Southside with You: Michelle and Barack’s Day Off, by David Bax
In one of the early scenes (and in many more of the later ones) in Richard Tanne’s Southside with You, the male lead takes a long, slow drag from a cigarette. In 1989 Chicago, this wasn’t a particularly remarkable action. Yet the moment has an impact on the audience because, of course, we all know that young man who’s smoking is the future President Barack Obama and the young woman he’s on his way to meet after spritzing his car with air freshener is the future First Lady Michelle Obama. This literal date movie, while not a biopic, assumes that we know who its leads are and who they will be. If the question is whether this story would work with fictional characters, the answer is first, probably not this well, and second, that doesn’t really matter. They are who they are not because Tanne wants us to know them better as humans—that seems to be furthest from his mind—but because he wants to use them as symbols to explore notions of change and how to achieve it. The nature of this film will be a draw to some and a repellent to others. But if it’s intended to be a glorification of President Obama or an apologia for his shortcomings in office, it’s subtle enough about it to be ignored. Instead, Southside with You is an impassioned political science dissertation that has an uncommon appreciation of humanity.

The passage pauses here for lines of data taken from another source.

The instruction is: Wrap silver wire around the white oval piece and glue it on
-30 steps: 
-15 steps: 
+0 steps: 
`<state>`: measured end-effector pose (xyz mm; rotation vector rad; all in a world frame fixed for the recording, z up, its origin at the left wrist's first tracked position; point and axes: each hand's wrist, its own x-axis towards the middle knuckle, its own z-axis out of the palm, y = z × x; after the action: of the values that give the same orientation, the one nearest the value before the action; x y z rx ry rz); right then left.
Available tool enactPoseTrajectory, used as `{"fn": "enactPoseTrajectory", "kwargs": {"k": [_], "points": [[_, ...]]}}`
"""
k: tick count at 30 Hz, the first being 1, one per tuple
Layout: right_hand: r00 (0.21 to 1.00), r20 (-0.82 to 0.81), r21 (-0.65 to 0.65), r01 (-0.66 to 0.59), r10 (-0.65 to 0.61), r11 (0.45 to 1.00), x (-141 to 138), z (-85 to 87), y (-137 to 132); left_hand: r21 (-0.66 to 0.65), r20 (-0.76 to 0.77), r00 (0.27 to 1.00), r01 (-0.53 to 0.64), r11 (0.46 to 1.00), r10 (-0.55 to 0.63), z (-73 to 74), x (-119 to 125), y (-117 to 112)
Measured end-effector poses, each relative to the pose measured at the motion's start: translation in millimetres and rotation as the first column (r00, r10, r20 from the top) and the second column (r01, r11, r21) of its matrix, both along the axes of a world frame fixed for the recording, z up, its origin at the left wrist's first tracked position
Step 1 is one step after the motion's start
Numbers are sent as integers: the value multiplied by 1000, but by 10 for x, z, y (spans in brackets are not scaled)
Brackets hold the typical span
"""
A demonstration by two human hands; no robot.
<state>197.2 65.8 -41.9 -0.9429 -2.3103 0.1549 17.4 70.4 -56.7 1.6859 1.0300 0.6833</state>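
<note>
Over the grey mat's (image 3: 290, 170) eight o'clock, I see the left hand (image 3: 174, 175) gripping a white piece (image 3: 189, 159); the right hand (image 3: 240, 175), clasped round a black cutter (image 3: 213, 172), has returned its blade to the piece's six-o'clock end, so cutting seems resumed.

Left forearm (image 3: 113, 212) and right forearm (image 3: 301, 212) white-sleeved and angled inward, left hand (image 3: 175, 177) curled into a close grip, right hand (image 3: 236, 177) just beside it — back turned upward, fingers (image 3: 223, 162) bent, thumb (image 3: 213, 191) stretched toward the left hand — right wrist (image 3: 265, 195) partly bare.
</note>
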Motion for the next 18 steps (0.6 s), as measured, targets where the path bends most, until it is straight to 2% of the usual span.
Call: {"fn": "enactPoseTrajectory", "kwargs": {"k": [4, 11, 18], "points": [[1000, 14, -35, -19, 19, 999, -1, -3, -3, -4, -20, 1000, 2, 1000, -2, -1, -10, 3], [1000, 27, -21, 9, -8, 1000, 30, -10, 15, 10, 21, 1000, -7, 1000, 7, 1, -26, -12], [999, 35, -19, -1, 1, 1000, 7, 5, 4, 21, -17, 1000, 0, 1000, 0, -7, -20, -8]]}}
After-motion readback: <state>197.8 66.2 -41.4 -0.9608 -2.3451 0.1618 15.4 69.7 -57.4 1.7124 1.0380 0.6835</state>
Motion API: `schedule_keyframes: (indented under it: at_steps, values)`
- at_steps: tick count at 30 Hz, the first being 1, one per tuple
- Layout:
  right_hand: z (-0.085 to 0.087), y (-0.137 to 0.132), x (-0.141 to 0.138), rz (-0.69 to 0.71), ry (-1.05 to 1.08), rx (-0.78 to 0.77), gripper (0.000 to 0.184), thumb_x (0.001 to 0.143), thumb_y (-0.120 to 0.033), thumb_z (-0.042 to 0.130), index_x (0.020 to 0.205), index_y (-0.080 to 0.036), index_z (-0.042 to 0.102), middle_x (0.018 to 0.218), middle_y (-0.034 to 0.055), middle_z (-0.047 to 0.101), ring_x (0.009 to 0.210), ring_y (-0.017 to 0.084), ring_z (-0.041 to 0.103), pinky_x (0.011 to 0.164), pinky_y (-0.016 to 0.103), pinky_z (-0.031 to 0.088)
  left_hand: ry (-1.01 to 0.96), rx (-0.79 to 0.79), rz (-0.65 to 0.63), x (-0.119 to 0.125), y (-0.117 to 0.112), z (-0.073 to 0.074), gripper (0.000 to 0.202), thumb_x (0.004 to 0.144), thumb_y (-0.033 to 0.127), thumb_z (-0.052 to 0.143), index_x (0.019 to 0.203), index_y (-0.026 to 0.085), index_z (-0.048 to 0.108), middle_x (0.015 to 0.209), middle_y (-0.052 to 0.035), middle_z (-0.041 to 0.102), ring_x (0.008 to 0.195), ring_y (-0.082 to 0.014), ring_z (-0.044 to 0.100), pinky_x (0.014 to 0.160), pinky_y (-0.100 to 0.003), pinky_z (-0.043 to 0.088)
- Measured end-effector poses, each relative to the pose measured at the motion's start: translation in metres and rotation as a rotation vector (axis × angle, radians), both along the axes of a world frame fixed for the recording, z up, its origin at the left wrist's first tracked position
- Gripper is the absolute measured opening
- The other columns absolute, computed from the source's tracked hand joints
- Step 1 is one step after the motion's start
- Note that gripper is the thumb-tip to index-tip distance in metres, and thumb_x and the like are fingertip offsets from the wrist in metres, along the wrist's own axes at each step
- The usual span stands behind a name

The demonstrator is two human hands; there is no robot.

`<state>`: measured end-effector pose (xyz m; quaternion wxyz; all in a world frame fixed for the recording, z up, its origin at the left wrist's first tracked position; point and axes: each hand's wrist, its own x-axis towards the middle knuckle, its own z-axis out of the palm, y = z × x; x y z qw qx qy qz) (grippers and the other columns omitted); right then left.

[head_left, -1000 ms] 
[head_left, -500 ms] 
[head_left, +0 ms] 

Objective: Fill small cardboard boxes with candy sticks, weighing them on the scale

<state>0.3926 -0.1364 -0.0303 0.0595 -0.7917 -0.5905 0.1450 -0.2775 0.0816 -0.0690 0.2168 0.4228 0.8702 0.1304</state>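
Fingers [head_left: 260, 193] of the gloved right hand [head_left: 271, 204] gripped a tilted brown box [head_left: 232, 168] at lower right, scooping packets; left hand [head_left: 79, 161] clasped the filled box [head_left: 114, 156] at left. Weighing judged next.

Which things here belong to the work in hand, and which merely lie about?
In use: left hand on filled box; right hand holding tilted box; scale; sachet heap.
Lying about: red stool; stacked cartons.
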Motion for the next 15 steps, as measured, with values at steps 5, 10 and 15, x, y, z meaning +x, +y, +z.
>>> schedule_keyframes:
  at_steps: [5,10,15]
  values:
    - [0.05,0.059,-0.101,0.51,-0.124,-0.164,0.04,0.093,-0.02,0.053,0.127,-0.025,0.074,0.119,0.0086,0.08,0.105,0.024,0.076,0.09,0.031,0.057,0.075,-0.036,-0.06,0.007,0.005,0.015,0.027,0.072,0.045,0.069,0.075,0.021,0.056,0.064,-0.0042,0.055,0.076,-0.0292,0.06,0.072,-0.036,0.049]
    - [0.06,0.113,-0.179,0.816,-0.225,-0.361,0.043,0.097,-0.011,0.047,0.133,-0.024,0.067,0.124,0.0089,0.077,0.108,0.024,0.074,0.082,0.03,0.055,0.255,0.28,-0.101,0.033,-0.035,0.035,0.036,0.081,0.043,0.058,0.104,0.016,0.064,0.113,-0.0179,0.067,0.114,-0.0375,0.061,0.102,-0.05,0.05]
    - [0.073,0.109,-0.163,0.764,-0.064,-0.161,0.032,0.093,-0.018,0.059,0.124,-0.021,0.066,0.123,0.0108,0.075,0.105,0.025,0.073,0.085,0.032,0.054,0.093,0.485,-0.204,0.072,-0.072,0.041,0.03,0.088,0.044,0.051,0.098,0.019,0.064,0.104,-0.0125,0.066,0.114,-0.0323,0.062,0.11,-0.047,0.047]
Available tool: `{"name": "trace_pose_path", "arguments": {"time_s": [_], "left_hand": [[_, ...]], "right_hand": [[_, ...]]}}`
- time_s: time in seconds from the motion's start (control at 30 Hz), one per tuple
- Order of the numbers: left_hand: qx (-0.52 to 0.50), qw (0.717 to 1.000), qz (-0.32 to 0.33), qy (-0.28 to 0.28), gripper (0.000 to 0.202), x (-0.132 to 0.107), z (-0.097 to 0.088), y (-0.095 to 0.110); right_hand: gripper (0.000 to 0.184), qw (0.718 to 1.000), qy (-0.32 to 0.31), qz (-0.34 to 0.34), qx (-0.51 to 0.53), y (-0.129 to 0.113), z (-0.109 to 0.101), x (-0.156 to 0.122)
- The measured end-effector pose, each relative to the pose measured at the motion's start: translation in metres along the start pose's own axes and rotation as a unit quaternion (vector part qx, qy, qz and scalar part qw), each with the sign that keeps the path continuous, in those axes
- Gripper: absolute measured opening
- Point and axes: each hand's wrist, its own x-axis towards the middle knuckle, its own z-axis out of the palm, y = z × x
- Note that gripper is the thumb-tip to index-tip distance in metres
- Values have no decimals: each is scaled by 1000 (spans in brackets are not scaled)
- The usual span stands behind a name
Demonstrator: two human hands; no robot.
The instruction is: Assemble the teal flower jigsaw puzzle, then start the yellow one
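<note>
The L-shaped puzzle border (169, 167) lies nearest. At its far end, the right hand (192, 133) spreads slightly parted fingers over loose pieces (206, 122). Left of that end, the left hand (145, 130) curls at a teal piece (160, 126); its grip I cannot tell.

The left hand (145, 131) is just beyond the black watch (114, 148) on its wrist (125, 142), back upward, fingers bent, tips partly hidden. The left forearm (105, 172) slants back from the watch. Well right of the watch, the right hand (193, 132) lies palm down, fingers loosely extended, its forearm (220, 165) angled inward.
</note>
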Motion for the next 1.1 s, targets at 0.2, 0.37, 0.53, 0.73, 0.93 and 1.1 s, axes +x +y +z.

Barack (Parker Sawyers) is a Harvard student spending his summer as an associate in a Chicago law office. His adviser at the firm is Michelle Robinson (Tika Sumpter). In a potentially inappropriate move, he has asked her to join him for a social outing. Over the course of one long day, they’ll flip through records, attend a community organization meeting, see a movie and talk about their pasts, their futures and themselves.
Tanne’s smartest move is to make Michelle the star. Doing so helps him avoid hagiography while also providing a fresh perspective on the man in question, that of a fiercely capable woman who is at least as smart he is and not easily impressed. The clearly intended result of this is that Barack often comes off as arrogant, a man with less experience than his date who nevertheless repeatedly behaves as if he knows better than she does. Instead of anger or dismissal, though, she reacts by challenging him. He pushes, she pushes back harder. Theirs is an intellectual flirtation in which they whet one another’s minds.
All of this unfolds with a pleasant ease, though a deliberately paced one. The most obvious and the most apt analog here is Richard Linklater’s Before Sunrise, though the 1980s Chicago setting also calls to mind John Hughes. Just imagine Some Kind of Wonderful or Ferris Bueller’s Day Off if the characters were black and the topics discussed more overtly political.
Tanne’s style is his own, though (well, with the help of cinematographer Patrick Scola and the sound department). He mostly avoids close-ups, opting instead for spacious, open frames. The tactility of the physical locations and the warmth of the ambient sound design serve to contextualize the subjects in an aesthetic that mirrors Southside’s thematic goals.
Tanne’s mission statement is to make an argument in favor of pragmatism and diplomacy. That may not read as the sexiest subject matter for a movie but, time and time again, he gives us scenes where even tempers and a willingness to compromise lead to greater understanding, harmony and progress. We see it in the neighborhood group that wants a community center; in the disparate interpretations black and white viewers have of Spike Lee’s Do the Right Thing; and, finally, in the way that Michelle and Barack grow closer by focusing on those things on which they don’t agree. Southside with You believes dearly in hope, no matter what’s keeping us apart. In one scene, the movie’s Barack Obama says, “Most people are basically, at their core, good people.” That’s only a cliché if you approach it cynically. In Tanne’s confident hands, it’s a source of quiet power.